I still knew so little about how this all worked. For example, the Lady might have implicitly confirmed the origin of Primaries, but I could have asked her about Secondaries too. Whether she would have told me was another matter, but... Well, the point was, I'd been pretty lax.

"No worries," Nora said, batting a hand easily. "I'll tell you what I can, though I don't know how useful you'll find it." She paused for a moment, seeming to not know where to start. "Actually, before we get into that, has Ema told you about the patterns that have been documented with Primaries more generally?"

"Not really," I said. "She mentioned that some people's last memories aren't of April the 29th, and that some people even claim not to be arcanists, but that's about it."

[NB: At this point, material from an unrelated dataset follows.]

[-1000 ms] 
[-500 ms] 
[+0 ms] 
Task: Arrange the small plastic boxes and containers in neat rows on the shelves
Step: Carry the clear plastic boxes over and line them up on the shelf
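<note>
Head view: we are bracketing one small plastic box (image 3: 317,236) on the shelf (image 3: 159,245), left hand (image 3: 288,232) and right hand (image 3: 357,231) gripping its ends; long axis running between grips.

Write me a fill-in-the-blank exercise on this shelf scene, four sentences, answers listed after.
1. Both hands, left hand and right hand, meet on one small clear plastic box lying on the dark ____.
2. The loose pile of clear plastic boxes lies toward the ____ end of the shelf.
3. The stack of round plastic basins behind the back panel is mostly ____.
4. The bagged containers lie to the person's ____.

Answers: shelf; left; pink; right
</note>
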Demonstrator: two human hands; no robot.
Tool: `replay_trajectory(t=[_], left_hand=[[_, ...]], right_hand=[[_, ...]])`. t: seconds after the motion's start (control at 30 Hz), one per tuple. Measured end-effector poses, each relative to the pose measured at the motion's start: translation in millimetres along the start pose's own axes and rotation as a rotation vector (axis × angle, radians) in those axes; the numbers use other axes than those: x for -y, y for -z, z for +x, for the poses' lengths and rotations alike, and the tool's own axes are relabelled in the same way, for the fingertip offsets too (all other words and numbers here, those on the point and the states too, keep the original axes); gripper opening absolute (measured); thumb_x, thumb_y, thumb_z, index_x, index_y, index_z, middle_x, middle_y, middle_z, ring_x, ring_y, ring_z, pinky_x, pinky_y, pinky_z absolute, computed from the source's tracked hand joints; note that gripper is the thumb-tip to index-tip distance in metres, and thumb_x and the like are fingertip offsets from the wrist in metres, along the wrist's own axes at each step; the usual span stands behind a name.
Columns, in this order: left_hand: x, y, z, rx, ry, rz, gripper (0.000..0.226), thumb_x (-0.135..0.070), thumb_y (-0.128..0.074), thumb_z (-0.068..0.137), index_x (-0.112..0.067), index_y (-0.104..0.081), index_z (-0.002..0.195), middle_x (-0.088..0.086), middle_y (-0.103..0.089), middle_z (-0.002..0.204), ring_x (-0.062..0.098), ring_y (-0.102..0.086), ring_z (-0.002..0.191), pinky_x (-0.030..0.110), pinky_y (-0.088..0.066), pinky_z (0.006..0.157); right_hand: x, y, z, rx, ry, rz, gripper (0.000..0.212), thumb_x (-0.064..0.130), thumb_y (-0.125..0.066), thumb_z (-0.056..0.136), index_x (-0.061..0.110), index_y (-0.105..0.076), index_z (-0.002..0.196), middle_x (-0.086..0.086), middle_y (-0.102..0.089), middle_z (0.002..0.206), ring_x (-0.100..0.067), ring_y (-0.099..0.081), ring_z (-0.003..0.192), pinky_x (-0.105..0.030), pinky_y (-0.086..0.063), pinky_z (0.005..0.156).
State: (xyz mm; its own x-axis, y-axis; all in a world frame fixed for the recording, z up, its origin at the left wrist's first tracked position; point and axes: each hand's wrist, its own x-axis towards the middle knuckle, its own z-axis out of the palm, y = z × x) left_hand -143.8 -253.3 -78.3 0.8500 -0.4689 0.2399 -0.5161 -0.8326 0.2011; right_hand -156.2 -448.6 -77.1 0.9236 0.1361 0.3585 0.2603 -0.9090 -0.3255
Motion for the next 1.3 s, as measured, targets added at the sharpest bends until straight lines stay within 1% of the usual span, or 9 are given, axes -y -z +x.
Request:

"There's a lot to it. About half of all Primaries seem to just have been picked at random from 1409 - you meet everything from replication mules to military dropouts - but the rest are like..." She frowned, rubbing her nose. "There are a bunch of priorities about who seems to have been brought here, and some of them seem way more arbitrary than others. Like, pretty much every arcanist even tangentially involved in academia got transferred, and that makes sense. It makes sense that you'd want the best and brightest for... whatever this is. Likewise, most of the arcane artists from the era are here, too. But after that it gets fuzzier. It seems like there's a loose preference for people who were younger, but also for people who were exceptionally old. There's seemingly no selectiveness based on Party or class, but there are less people, proportionally, from the Duumvirate than the Grand Alliance. But on the other hand, arcanists from the Lower Planes are over-represented. So are people who were politically active - regardless of what those politics were."

I nodded, taking all this in even if it wasn't exactly relevant. Who would have made these decisions? The Order, or the Lady? I'd have to satisfy my curiosity later.

"There's also a bent towards certain types of... personal situation," she went on. "The word I always hear thrown around is 'outcasts', but that's not really it. It's more like people with really specific, rare experiences. You get folk with rare diseases or psychological issues and the most fucked-up childhoods you've ever seen, but also hyper-rich shitheads who never worked a day in their lives. And also people who just, I dunno, started a logic sea business, or explored a bunch of caves. Things like that."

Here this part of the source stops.